Gözlerini araladı ve etrafa bakmaya çalıştı, biraz gerisinde birkaç kızın bir genç adamı kollarından tutmaya çabaladıklarını gördü. Acısı artınca başını gökyüzüne çevirip derin nefesler almaya çalıştı.

Duyduğu kısık adım seslerinden hemen sonra tepesinde biri dikilmeye başladı, o an onu tanıyormuş gibi hissetti, bakışları barın içinde saniyelik göz göze geldiği sert bakışlara benziyordu.

Siyahın arasına başka bir renk tonu eklenmiş uzun saçları vardı. Göz bebekleri büyük ve siyahtı, bir boncuğu andırıyordu. Kız tepkisizce tepesinde ona baktı ve uzaklaştı.

Tzuyu sessizliğin içinde orada ne kadar kaldı bilmiyordu, zihni öyle boştu ki elini cebine atıp telefonunu bulmak ve birini aramak aklının ucuna bile gelmemişti. En sonunda yavaşça bilincini kaybetmeye başladı.

**

Yüzündeki ıslaklık onun uyanmasına sebep olan şeydi. Gözlerini kısarak bulanıklığı kaldırmaya çalıştı.

"Yüzümü yalamayı kes ufaklık. Neredeydin sen ha?"

Tzuyu yavaşça karanlık sokakta doğruldu. Kısa tüylerinin rengi bir tereyağını andıran küçük köpekle birlikte etrafa bakınmaya başladı. Elini boynunun sağ kısmına attı ve inledi hala acıyordu. Sonra karnının acıdığını hatırladı ve elini karnına koydu ve aşağı baktı.

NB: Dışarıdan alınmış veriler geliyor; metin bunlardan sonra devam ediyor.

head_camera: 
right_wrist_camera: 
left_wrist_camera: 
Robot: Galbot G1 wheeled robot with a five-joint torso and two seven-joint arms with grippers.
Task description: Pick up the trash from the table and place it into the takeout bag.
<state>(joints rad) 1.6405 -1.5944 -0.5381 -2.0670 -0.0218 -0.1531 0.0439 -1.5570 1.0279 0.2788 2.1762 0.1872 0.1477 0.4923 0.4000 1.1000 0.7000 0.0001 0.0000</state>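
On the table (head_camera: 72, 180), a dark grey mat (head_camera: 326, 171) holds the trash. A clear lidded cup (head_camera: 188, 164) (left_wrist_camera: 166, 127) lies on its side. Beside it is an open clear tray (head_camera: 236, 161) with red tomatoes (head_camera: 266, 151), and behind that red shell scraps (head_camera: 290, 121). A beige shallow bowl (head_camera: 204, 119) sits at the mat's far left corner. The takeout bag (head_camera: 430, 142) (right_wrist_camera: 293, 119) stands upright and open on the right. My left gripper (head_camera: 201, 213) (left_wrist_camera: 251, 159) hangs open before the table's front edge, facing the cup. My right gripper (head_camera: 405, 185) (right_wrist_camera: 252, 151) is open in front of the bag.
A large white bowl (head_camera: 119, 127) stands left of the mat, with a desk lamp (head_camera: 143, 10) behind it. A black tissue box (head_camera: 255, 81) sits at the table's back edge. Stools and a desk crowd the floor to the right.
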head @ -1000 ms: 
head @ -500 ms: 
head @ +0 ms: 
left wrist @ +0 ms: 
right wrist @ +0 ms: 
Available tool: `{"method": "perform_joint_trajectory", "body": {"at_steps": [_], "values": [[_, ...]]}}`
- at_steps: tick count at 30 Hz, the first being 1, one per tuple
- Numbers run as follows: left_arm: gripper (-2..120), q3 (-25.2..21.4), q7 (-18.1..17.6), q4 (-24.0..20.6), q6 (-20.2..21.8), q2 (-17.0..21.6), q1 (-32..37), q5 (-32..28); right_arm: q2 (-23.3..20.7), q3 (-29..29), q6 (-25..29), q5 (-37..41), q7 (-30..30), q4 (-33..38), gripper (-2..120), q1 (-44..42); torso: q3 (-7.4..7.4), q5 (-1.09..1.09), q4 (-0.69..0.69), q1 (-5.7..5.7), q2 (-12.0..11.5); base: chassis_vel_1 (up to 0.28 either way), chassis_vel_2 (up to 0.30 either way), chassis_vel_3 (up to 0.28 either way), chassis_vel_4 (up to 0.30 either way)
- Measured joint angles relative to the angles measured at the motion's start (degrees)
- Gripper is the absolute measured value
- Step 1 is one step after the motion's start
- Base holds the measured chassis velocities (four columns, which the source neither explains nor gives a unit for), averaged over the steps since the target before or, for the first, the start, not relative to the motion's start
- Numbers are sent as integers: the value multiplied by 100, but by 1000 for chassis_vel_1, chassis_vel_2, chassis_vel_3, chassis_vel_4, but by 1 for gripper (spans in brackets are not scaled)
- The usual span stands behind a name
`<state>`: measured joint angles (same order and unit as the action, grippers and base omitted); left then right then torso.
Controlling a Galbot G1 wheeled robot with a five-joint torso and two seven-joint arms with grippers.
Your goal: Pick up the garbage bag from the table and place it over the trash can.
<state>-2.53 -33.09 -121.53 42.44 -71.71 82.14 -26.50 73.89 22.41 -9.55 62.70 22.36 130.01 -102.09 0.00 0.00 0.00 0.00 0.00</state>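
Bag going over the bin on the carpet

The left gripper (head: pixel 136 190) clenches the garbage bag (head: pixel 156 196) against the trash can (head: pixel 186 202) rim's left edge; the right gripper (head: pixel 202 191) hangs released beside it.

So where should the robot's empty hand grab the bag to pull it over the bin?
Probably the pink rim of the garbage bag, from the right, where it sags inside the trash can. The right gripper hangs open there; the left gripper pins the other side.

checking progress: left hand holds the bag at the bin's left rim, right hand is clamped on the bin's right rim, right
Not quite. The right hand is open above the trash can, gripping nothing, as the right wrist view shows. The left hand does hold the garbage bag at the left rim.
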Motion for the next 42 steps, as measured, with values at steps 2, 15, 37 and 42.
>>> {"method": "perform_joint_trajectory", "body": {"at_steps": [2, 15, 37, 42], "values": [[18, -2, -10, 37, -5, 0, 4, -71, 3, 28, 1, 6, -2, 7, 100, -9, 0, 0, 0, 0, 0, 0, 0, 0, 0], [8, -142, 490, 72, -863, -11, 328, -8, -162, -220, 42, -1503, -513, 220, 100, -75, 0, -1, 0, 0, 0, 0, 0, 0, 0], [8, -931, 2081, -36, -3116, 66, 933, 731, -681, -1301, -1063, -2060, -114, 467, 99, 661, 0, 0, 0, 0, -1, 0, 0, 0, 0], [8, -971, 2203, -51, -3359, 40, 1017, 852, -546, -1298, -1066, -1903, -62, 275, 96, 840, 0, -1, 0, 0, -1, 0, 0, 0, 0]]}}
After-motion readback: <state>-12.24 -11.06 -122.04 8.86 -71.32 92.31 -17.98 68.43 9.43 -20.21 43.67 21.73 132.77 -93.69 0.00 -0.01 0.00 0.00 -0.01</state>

Kıyafeti kanlar içindeydi, irkilip üzerini yukarı doğru sıyırdı ancak karnında hiçbir iz yoktu. Sonra o anı hatırladı. Birisi, muhtemelen o genç adam karnına bir şey saplamıştı, bir bıçak olduğunu düşünüyordu Tzuyu ama ne olduğunu göremeyecek kadar hızlıydı adam. Fakat şimdi hiçbir iz yoktu yarasından.

Her şey bir rüya mıydı, o sokakta öylece bayılmış mıydı?

Peki ya boynundaki acı?

O da mı rüyaydı?

Tzuyu başını iki yana salladı ve yola dönüp eve doğru yürüdü. Rüya olmadığına emindi, her şey bir rüya olsaydı bile kanlar içinde olmasının bir açıklaması olamazdı...

**

Evden içeriye adımını atar atmaz bir soğukluk hissetmişti. Ürperdi ve ışıkları açtı. Perdeler sanki rüzgâr almış gibi sallanmıştı. İçindeki korku gittikçe artmaya başlasa da bozuntuya vermedi. Kendini, evde kimsenin olmadığına ikna ettikten sonra odaya kilitleyebilirdi, böylece güvende hissederdi.

"Köpekcik, bugün benimle kalmana çok sevineceğim sanırım hadi gel, odama gidelim."

Köpek onu arka odaya kadar takip etmişti. Tzuyu üstündeki kanlı kıyafetleri çıkardı ve iç çamaşırlarıyla kaldığında aynanın karşısına geçti. Elini boynuna attı, arasında boşluk olan iki küçük nokta kızarık halde orada duruyordu ve sızlıyordu.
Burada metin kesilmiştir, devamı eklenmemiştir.